Por Bernardo Bátiz V.
El dueño de la cadena de televisión más poderosa del país, del equipo campeón, de un inmenso estadio, entre otras posesiones, al final de reciente encuentro de futbol, que se desarrolló y concluyó como si alguien hubiera escrito con precisión el libreto, dio muestras extremas de entusiasmo más allá de lo esperado por los que presenciaron el hecho.
Su actitud y las fotos que de él circularon por los medios electrónicos, son lo de menos, no fue el espectáculo del dueño de los espectáculos, que dejó asombrados a muchos, lo que ahora me interesa, sino más bien el lema de la casa sacado no en la heráldica familiar, ni de algún escudo antiguo, sino puesto en una camiseta en la que sin más, se leía como un desafío: Para que me odien más.
El odio, quién lo podría dudar, es un sentimiento negativo por el cual se manifiesta desprecio, intención de dañar al odiado o al menos de verlo fuera de la escena social en la que quien odia y quien es odiado se encuentran. En épocas recientes, se han visto en México diversas manifestaciones de desprecio a los demás, que es el principio del odio; los otros, a los que se menosprecia, son “la prole”, los nacos, los de abajo, los perdedores según la cultura que con tanta insistencia se nos prende imponer.
El sociólogo Joseph H. Fichter S. J., ligado a la Universidad de Loyola, ha sostenido que los procesos sociales que son formas tipificables de interacción humana, se dividen en procesos conjuntivos y procesos disyuntivos; por los primeros las personas se atraen entre sí y quedan más integradas. Por los procesos disyuntivos, las personas se distancian entre sí y son expresión de los vicios sociales de injusticia y de odio, dice.

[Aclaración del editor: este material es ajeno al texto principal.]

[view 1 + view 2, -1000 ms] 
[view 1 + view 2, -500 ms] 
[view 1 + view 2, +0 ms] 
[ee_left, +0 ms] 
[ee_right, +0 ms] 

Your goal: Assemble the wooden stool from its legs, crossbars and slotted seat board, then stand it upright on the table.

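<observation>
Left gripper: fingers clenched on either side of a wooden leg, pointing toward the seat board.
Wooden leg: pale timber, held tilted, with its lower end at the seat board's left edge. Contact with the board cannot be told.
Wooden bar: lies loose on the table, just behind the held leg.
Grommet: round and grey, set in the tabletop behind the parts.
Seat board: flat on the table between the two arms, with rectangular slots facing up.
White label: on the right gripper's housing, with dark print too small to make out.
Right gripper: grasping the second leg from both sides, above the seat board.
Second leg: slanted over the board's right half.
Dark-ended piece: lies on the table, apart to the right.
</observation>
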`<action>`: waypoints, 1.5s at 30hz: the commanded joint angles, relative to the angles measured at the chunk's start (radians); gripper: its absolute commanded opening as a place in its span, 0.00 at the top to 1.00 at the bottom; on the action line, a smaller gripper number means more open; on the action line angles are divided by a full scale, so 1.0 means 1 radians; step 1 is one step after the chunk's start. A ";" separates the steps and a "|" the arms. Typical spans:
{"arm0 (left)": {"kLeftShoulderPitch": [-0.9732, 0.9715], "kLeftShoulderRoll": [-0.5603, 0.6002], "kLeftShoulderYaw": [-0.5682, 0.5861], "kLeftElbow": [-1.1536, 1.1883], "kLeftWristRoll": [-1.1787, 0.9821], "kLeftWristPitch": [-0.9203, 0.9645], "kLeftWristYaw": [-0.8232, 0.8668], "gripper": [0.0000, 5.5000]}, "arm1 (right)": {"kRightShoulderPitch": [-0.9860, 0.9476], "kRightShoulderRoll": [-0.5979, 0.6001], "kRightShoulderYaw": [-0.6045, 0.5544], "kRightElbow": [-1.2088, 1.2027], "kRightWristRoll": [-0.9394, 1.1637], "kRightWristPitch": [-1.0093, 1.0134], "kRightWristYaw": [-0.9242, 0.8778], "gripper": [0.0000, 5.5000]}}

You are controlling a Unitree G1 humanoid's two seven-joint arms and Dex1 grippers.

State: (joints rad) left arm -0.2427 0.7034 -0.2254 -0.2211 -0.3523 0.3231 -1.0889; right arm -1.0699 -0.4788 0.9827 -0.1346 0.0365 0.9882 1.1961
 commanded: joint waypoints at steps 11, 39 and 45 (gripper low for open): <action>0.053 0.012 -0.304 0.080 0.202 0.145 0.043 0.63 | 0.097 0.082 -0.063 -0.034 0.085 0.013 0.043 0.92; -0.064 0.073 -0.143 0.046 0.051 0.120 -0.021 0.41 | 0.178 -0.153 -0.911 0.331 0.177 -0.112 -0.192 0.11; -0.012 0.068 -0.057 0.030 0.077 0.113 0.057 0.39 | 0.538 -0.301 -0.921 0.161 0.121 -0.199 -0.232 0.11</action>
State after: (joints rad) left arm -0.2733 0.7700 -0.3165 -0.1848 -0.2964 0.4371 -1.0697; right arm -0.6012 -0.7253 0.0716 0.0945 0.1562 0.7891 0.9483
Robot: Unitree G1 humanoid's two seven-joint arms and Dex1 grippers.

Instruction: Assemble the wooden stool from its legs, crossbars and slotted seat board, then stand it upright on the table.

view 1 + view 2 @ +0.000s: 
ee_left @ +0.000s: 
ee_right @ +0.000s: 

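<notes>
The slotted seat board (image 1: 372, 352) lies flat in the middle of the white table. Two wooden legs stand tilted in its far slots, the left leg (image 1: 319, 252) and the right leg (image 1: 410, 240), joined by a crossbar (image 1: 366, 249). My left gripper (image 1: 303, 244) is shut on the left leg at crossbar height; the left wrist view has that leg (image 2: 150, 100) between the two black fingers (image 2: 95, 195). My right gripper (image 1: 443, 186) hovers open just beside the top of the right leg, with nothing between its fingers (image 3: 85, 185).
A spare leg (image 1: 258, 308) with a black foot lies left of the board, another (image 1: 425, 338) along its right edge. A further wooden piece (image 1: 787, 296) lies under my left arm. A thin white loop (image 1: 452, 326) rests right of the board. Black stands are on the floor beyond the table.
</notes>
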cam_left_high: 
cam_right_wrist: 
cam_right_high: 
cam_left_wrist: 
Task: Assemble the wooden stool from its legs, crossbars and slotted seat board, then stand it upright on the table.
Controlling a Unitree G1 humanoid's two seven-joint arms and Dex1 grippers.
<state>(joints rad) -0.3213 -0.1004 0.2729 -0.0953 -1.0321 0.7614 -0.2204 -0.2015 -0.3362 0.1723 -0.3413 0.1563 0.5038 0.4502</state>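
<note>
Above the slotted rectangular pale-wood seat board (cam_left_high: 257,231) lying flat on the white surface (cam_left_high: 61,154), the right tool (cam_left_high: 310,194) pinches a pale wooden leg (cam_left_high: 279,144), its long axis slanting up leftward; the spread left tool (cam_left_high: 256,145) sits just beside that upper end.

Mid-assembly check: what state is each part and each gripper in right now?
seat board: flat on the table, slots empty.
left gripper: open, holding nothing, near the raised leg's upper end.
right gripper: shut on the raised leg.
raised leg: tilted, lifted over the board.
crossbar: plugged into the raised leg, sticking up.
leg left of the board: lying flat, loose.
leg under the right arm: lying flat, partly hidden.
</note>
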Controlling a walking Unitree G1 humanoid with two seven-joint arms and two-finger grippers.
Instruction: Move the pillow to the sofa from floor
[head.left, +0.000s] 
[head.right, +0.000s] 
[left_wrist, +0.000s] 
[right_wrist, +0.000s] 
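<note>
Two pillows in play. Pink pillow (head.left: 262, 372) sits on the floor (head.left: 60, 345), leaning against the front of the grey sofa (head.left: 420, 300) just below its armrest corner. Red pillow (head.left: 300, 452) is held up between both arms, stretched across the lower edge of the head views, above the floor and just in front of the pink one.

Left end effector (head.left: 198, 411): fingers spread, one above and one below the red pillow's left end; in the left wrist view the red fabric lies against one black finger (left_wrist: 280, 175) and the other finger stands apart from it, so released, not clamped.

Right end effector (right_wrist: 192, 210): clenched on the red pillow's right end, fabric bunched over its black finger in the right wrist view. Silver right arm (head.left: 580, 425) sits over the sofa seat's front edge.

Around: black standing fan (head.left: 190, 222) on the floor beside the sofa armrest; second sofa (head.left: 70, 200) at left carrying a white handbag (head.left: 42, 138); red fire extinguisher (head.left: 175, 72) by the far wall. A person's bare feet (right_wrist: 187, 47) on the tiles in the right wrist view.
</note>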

Según Fichter, los procesos conjuntivos, ordenados de los más débiles a los más positivos, son la asimilación, la acomodación y la cooperación, mientras los disyuntivos son también en sentido ascendente hacia lo negativo, la competición, la oposición y el conflicto. La opinión de Fichter es que las sociedades que permiten un desarrollo equilibrado y justo para el mayor número de sus integrantes son aquellas en las que los procesos conjuntivos tienen mayor presencia e importancia que los disyuntivos.
Lamentablemente, en la cultura de la globalización y del neoliberalismo que se preconiza y exalta de unos años a la fecha, se pretende imponer la competición como el valor supremo de la vida social; constantemente oímos de dirigentes sociales y de políticos, muchas veces poco reflexivos o mal informados, que debemos lograr que nuestro país y que nosotros mismos, seamos cada vez más competitivos.
La filosofía corriente en el ambiente social estadunidense, que invade el mundo, pretende dividirnos a los seres humanos en triunfadores y perdedores; a fin de cuentas a eso lleva la competencia, unos ganan y otros pierden. En el deporte, que no es más que una forma de recreación o distracción, ganar o perder se vuelve fundamental y se olvida el antiguo lema, muy humano, según el cual “lo importante no es ganar sino competir“ y mejor, competir con nobleza.
Si verdaderamente aceptamos como los valores sociales de más alto rango la justicia, la democracia, la igualdad, la fraternidad y la libertad, debemos poner la competencia en el lugar que debe tener en la vida social y que está muy por debajo de los procesos que nos llevan a la solidaridad y que se fundan en la cooperación y en la virtud cristiana del amor.
Extremar la competencia, especialmente en materia económica, al grado de que produzca odio entre los integrantes de la sociedad, es socialmente reprobable y fuente de profundas diferencias, que son el caldo de cultivo de conflictos que pueden deslizarnos a la violencia y a la rebeldía contra reglas que sólo benefician a unos, los fuertes y poderosos, y que son barreras y obstáculos para los demás.
Es cierto que en ocasiones competir bajo reglas y respetando a los otros competidores, puede ser una manera de formar a las nuevas generaciones, siempre y cuando no se descuiden los valores de procesos que construyan y acerquen, que enseñen la importancia de la solidaridad y del apoyo mutuo frente a egoísmos que a fin de cuentas dañan, aunque en distinta manera a vencedores y derrotados.
La competencia exacerbada hace inhumanos a los que ocupan la punta de la pirámide social y produce amplios sectores marginados abajo, que no tienen acceso pleno a los beneficios de vivir en colectividad y, por tanto, están propensos al rencor y al desquite. Un modelo ideal de sociedad, que regule la competencia y la modere con procesos sólidos de carácter conjuntivo, sería lo ideal para una nación que proporcione a sus integrantes medios para su felicidad; actitudes que exaltan el odio como un objetivo de cualquier acción o posición ideológica, conscientes o no, producirán efectos negativos para todos y en nada contribuyen a verdaderos avances en el desarrollo y la justicia.